Realising AVOD’s potential
It’s a mark of evolving monetisation models and sector maturity that some key US platforms have begun to leverage advertising alongside subscription paid access. Content creators recognise that varied monetisation options will be essential to future proof their businesses, as market expansion sees SVOD costs rising, and audiences increasingly unwilling to pay for a myriad of services. They also appreciate the advertiser interest that growing audiences and enhanced supply bring. With a wider range of inventory and huge reach, streaming platforms are an attractive prospect for brands looking to connect with CTV viewers.
Enhancing content creation and distribution will automatically put UK providers in a better position to boost advertising income. But they must be prepared to seize the opportunity. So far, an urge to stick with tried-and-tested monetisation methods has seen streaming company models firmly rooted around subscriptions. To achieve sustainable growth, the industry will have to change — and that will require an uptick in the number of platforms using AVOD, and ideally, a UK-built AVOD-specific platform designed for the British content and regulatory climate.
Achieving scale through programmatic
It’s clear that the number of streaming subscriptions and connected TV users in the UK is growing, as is the ratio of digital:linear viewing time, which has already reached 90 minutes per day. When we look at digital video ad spend, however, while this is increasing year on year and now accounts for over half of total display ad spend, its growth is beginning to plateau.
According to the Digital Publishers Revenue Index (DPRI), a quarterly report on UK publishing from the Association for Online Publishing (AOP) and Deloitte, digital video publisher revenues decreased by ten percent on a 12-month rolling basis to March 2019, while subscription revenues grew by four percent during the same period.
So, despite wider audiences and the growth in video ad spend, revenues are shrinking. This is due in part to the UK’s strict programming procedures and stringent advertising guidelines, which can create barriers to auction-based transactions, resulting in the slow adoption of programmatic by traditional UK broadcast companies. The development of innovative technical solutions needs to be a priority if we want the benefits of CTV to really manifest via programmatic advertising. Updating a legacy linear industry with such strong regulation will be no mean feat but, with growing digital audiences, the rewards to publishers/broadcast and advertisers will be great.
Ultimately, there’s a real need to overcome these hurdles and allow CTV advertising to bring prosperity to the UK’s digitised TV ecosystem. CTV brings together the best of digital and linear TV worlds and provides rich data – from viewability to time spent, to brand awareness and household capping. It also offers transparency to advertisers and allows them to effectively measure ROI. On top of this, fraud is almost non-existent and brand safety is vastly improved in comparison to display advertising.

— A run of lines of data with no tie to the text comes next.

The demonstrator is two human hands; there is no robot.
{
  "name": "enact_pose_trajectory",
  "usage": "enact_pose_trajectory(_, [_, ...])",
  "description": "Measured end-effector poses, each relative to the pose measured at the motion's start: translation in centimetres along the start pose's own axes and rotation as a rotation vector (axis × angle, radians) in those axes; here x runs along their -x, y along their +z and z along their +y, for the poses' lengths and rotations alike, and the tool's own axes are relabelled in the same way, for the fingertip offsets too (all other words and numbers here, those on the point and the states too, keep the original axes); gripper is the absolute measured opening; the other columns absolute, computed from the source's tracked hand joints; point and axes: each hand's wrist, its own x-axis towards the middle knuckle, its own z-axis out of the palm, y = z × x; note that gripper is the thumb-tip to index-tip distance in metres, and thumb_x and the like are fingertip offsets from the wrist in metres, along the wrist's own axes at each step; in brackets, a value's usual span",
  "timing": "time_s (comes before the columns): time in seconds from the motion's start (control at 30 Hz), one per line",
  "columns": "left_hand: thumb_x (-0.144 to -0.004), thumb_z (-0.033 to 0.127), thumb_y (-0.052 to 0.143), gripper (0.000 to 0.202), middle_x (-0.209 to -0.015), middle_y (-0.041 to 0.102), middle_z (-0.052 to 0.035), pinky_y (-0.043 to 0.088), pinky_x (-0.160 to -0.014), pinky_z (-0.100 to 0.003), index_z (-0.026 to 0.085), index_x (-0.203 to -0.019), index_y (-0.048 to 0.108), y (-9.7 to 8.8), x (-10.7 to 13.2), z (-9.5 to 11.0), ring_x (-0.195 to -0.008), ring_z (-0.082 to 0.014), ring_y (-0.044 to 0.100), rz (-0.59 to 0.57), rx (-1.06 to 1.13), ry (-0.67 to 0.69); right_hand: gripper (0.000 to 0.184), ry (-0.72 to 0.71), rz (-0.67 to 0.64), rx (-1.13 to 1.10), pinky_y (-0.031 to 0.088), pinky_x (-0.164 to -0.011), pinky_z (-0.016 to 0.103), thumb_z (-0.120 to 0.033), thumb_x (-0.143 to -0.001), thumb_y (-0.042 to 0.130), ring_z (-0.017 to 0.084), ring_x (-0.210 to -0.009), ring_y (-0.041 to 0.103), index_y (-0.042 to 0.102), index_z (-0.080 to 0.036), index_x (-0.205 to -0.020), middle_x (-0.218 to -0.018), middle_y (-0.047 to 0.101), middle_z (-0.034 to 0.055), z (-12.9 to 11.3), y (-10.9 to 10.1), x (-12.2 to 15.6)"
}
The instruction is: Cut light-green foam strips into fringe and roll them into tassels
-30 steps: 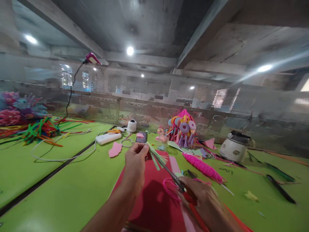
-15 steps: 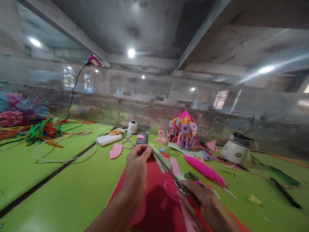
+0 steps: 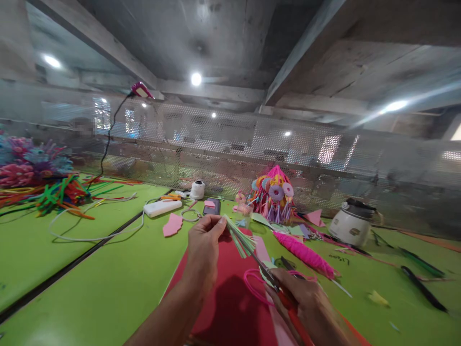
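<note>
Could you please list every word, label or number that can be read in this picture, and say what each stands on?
Nothing here reads clearly.
On the green table, dark handwritten marks: too blurred to read.
On the white pot, a small badge: too small to read.
On the scissors in the right hand and the green paper strips in the left hand: no print visible.

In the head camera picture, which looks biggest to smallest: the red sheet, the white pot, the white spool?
Largest: red sheet
Next: white pot
Smallest: white spool
The sheet is also nearest the camera.
</note>
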Motion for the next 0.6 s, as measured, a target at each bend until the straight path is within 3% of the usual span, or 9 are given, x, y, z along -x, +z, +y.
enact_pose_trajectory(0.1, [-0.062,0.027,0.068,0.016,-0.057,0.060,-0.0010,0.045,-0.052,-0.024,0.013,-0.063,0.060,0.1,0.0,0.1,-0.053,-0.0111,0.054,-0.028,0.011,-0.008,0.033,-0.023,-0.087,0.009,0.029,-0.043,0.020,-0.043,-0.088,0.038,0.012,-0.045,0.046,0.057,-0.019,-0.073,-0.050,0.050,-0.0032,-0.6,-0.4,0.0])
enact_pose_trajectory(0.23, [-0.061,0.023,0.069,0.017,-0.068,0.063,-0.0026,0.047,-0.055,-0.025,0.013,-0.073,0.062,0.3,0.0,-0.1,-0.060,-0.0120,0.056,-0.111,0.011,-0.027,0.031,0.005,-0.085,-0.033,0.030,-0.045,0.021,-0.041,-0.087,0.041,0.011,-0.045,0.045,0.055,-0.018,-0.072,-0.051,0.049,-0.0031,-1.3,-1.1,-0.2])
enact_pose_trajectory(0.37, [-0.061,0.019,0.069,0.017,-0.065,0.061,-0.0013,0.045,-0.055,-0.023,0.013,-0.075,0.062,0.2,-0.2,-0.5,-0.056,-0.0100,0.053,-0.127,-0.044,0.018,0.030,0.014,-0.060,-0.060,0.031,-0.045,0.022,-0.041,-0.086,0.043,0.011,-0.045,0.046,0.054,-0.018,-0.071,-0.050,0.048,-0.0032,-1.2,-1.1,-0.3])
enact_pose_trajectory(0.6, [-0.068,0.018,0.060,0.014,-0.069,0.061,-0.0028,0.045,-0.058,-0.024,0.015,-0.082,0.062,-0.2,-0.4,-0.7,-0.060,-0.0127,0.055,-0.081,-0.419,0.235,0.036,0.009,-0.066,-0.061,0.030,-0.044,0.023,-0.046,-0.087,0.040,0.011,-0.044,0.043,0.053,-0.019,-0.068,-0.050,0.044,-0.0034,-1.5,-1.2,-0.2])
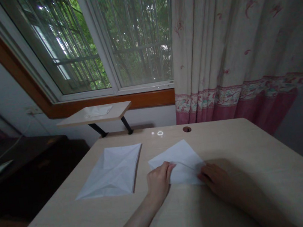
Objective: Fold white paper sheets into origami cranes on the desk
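A partly folded sheet of white paper [180,154] lies flat on the desk, a crease or folded edge running across it between my hands. My left hand [159,178] is closed at the paper's left side, thumb and fingertips pinching its folded edge. At the right corner of the same sheet, my right hand [214,178] is curled with its fingers on the paper; its fingertips are partly in shadow. To the left lies a stack of creased white paper sheets [111,172], apart from both hands.
The pale wooden desk [246,141] has a round cable hole [187,129] near its back edge. A small raised shelf [122,108] at the back left carries crumpled white paper [98,110]. Behind are a barred window and a curtain [218,62]; a dark cabinet [33,157] stands left.
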The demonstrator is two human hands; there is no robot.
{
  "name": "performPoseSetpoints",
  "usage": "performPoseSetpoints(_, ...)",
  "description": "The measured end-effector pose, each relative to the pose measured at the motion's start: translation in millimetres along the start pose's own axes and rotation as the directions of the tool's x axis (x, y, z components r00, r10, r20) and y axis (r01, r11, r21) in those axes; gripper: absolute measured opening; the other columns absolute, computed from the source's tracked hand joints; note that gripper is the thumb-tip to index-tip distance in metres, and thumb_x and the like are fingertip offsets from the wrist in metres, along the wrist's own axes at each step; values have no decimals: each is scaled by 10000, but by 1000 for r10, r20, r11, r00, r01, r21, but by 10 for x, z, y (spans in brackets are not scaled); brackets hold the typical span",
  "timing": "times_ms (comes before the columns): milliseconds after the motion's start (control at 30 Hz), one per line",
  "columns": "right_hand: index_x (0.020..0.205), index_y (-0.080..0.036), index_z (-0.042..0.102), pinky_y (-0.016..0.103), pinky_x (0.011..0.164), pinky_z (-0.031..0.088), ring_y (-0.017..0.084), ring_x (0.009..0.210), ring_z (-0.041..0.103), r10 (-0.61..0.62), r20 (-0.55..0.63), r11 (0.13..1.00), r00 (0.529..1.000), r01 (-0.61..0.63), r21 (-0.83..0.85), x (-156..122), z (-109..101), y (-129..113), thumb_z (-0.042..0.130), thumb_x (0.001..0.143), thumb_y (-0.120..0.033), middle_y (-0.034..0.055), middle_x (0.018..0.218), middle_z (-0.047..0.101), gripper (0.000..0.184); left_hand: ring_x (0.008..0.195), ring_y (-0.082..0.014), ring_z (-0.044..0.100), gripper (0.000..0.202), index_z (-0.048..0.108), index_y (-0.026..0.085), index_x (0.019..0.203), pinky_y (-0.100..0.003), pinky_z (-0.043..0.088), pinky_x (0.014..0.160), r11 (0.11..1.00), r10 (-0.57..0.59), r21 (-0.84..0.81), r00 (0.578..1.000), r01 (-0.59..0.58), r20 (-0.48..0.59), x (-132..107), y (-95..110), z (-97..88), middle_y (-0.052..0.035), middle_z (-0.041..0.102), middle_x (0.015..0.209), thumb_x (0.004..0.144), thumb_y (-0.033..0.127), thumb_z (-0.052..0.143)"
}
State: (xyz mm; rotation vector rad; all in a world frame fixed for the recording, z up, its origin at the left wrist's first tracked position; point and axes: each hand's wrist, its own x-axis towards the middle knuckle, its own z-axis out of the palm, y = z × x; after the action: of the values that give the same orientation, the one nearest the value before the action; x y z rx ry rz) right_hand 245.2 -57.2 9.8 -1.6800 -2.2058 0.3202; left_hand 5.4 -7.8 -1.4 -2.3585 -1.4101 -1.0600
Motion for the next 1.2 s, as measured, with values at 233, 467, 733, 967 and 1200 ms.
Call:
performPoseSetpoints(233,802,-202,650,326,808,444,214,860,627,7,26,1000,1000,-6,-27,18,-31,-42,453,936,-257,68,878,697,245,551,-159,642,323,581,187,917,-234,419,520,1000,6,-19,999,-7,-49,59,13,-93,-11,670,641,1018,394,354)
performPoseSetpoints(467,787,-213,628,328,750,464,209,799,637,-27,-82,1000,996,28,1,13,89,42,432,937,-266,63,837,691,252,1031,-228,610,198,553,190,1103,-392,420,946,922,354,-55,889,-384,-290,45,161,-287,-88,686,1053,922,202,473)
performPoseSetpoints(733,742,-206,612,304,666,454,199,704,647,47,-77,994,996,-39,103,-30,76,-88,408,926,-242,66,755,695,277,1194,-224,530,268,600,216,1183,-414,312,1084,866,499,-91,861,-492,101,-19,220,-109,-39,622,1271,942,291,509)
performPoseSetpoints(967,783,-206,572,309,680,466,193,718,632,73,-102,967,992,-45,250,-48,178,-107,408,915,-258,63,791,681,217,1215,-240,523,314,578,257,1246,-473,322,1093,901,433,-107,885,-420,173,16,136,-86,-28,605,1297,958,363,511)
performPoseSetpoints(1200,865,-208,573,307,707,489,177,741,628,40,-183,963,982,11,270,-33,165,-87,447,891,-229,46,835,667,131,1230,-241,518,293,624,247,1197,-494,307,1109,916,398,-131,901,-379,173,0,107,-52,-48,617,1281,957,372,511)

This is a truly revolutionary opportunity and publishers and broadcasters want to harness this revenue potential. They want fewer but better, and more transparent, tools to be able to monetise and manage their video inventory – while keeping control and optimising the user experience. They know what they want, and are close to achieving this; the next 18 months will be interesting times as the UK market accelerates to overcome the hurdles to CTV success.